A word-for-word restatement of the whole listing is the expected answer.

• [Supplied information]
BEGIN
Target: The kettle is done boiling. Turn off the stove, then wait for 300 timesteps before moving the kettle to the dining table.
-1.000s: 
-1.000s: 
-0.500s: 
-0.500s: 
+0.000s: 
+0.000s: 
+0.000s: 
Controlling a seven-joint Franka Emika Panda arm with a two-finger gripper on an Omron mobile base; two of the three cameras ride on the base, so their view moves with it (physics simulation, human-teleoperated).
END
• [Response for this exercise]
Target: The kettle is done boiling. Turn off the stove, then wait for 300 timesteps before moving the kettle to the dining table.
-1.000s: 
-1.000s: 
-0.500s: 
-0.500s: 
+0.000s: 
+0.000s: 
+0.000s: 
Controlling a seven-joint Franka Emika Panda arm with a two-finger gripper on an Omron mobile base; two of the three cameras ride on the base, so their view moves with it (physics simulation, human-teleoperated).

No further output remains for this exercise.